→ Work item
Return the listing exactly as it appears, but strip out the images.

→ Information shown
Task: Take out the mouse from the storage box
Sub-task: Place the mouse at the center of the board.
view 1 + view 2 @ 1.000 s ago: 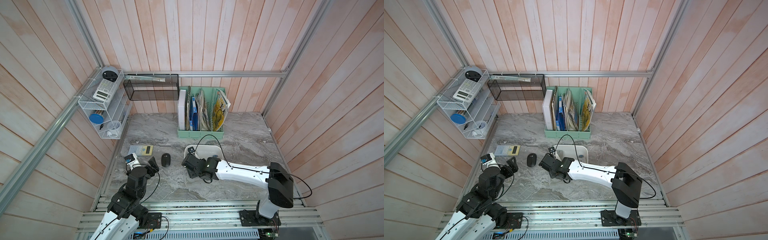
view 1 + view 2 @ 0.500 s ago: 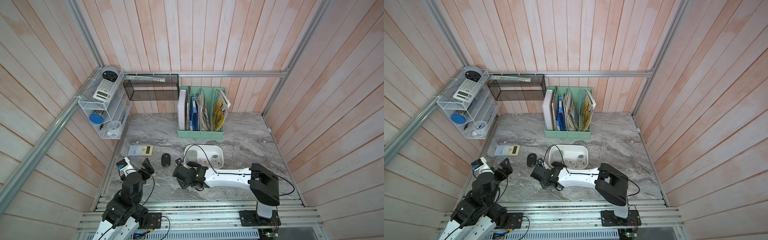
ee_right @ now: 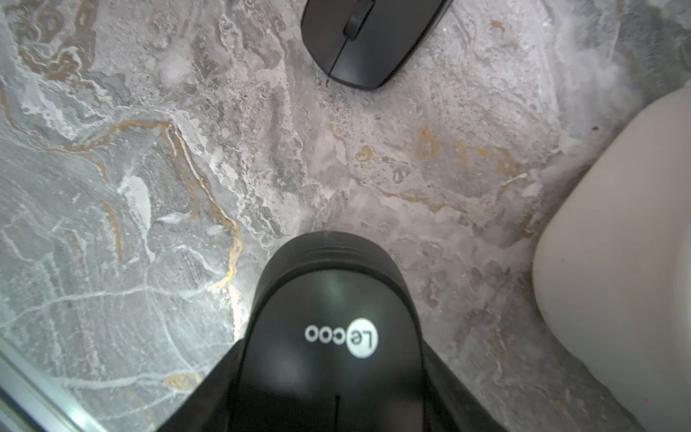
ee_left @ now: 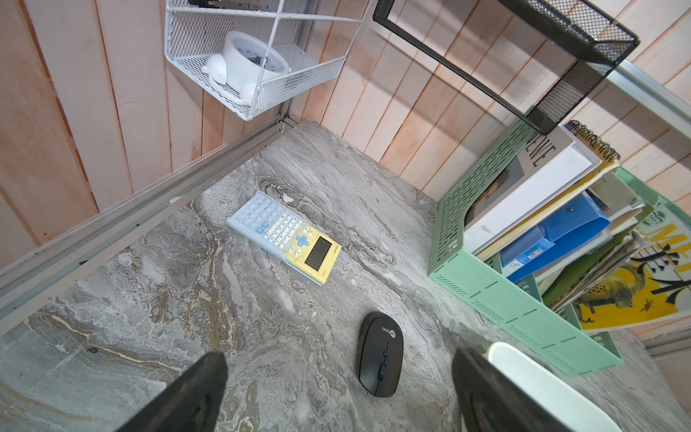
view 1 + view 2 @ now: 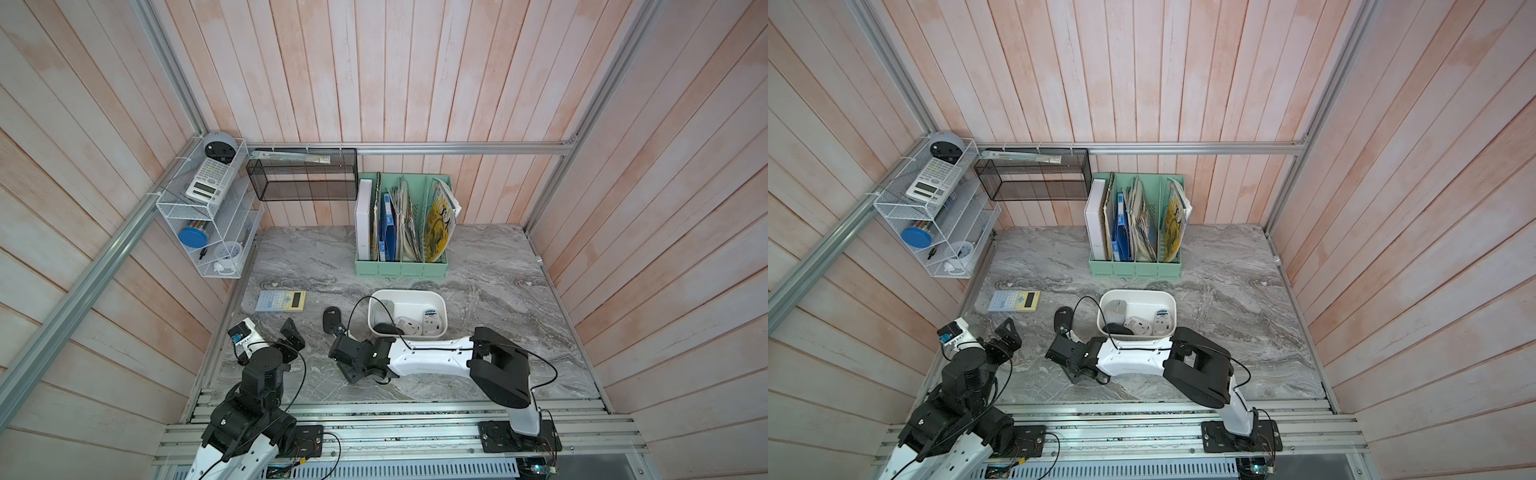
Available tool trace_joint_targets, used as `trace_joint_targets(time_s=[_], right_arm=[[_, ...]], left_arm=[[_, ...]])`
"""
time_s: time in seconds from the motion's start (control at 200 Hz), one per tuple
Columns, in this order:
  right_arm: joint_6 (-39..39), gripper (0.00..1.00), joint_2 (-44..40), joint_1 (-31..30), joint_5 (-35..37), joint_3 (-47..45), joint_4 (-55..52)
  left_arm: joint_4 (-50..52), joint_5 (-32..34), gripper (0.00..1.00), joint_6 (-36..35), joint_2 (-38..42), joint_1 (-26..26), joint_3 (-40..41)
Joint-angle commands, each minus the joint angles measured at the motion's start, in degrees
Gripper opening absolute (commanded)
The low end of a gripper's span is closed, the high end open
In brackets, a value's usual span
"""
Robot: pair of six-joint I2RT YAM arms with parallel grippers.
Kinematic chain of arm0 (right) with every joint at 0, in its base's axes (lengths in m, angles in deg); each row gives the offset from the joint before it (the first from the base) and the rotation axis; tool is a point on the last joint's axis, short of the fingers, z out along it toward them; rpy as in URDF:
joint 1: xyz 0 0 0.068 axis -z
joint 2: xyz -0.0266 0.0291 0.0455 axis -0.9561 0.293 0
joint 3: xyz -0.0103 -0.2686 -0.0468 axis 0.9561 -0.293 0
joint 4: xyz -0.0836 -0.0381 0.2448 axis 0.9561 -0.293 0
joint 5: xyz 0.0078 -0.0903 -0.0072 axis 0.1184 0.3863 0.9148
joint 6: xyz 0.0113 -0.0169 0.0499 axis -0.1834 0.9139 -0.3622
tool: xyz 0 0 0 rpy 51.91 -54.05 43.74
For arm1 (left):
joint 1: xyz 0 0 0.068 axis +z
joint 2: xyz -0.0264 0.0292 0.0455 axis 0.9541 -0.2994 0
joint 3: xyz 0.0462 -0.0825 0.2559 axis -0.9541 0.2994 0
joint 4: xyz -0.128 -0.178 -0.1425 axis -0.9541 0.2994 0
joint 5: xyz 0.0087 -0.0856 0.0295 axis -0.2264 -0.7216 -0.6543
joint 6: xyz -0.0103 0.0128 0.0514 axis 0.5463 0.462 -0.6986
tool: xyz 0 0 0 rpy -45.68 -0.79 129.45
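Gripping black mouse (image 3: 329,310) in right fingers (image 3: 203,406) beside storage box (image 3: 617,262); holding left fingers (image 4: 194,396) wide, empty, near 2nd mouse (image 4: 379,359) on tabletop (image 4: 187,299).

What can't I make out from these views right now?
- Black Lecoo mouse clamped in the right arm's fingers: hidden under the wrist in both top views; front cut off by the right wrist view's edge.
- White plastic storage box: both wrist views show only wall or rim, contents hidden.
- Whether it touches the grey marble table: not visible.
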Motion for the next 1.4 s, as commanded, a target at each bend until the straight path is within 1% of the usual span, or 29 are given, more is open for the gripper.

→ Answer below
Task: Take out the mouse from the storage box
Sub-task: Place the mouse at the center of the board.
view 1 + view 2 @ 1.000 s ago: 
view 1 + view 2 @ 0.500 s ago: 
ee_right @ now: 
ee_left @ now: 
view 1 + view 2 @ now: 
Available tool trace_joint_targets, used as `trace_joint_targets(time_s=[_], right_arm=[[_, ...]], left_arm=[[_, ...]])`
"""
time_s: time in seconds from the motion's start (control at 200 Hz), one per tuple
Columns, in this order:
  right_arm: joint_6 (-39..39), gripper (0.00..1.00), joint_2 (-44..40), joint_1 (-31..30), joint_5 (-35..37), joint_3 (-47..45), joint_4 (-55..52)
  left_arm: joint_4 (-50..52), joint_5 (-32..34), gripper (0.00..1.00), joint_6 (-36..35), joint_2 (-38..42), joint_1 (-26..26), joint_3 (-40..41)
Joint-angle commands, each minus the joint angles measured at the motion's start, in degrees
Gripper opening absolute (commanded)
The low end of a gripper's span is closed, the high end open
In brackets, a value's usual span
"""
Robot: pair of six-joint I2RT YAM arms with parallel grippers.
Kinematic chain of arm0 (right) with every joint at 0, in its base's axes (lengths in m, angles in deg); each row gives the offset from the joint before it (the first from the base) and the rotation axis; tool is a point on the last joint's axis, short of the fingers, z out along it toward them; rpy as in URDF:
joint 1: xyz 0 0 0.068 axis -z
joint 2: xyz -0.0266 0.0291 0.0455 axis -0.9561 0.293 0
joint 3: xyz -0.0103 -0.2686 -0.0468 axis 0.9561 -0.293 0
joint 4: xyz -0.0836 -0.0381 0.2448 axis 0.9561 -0.293 0
joint 5: xyz 0.0078 -0.0903 -0.0072 axis 0.1184 0.3863 0.9148
joint 6: xyz 0.0113 -0.0169 0.0499 axis -0.1834 0.9139 -0.3622
tool: xyz 0 0 0 rpy 51.91 -54.05 43.74
For arm1 (left):
joint 1: xyz 0 0 0.068 axis +z
joint 2: xyz -0.0264 0.0292 0.0455 axis 0.9541 -0.2994 0
joint 3: xyz 0.0462 -0.0825 0.2559 axis -0.9541 0.2994 0
joint 4: xyz -0.128 -0.178 -0.1425 axis -0.9541 0.2994 0
joint 5: xyz 0.0087 -0.0856 0.0295 axis -0.2264 -0.7216 -0.6543
joint 6: xyz -0.0103 0.0128 0.0514 axis 0.5463 0.462 -0.6986
tool: xyz 0 0 0 rpy -45.68 -0.79 129.45
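Gripping black mouse (image 3: 329,310) in right fingers (image 3: 203,406) beside storage box (image 3: 617,262); holding left fingers (image 4: 194,396) wide, empty, near 2nd mouse (image 4: 379,359) on tabletop (image 4: 187,299).

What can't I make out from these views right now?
- Black Lecoo mouse clamped in the right arm's fingers: hidden under the wrist in both top views; front cut off by the right wrist view's edge.
- White plastic storage box: both wrist views show only wall or rim, contents hidden.
- Whether it touches the grey marble table: not visible.
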Motion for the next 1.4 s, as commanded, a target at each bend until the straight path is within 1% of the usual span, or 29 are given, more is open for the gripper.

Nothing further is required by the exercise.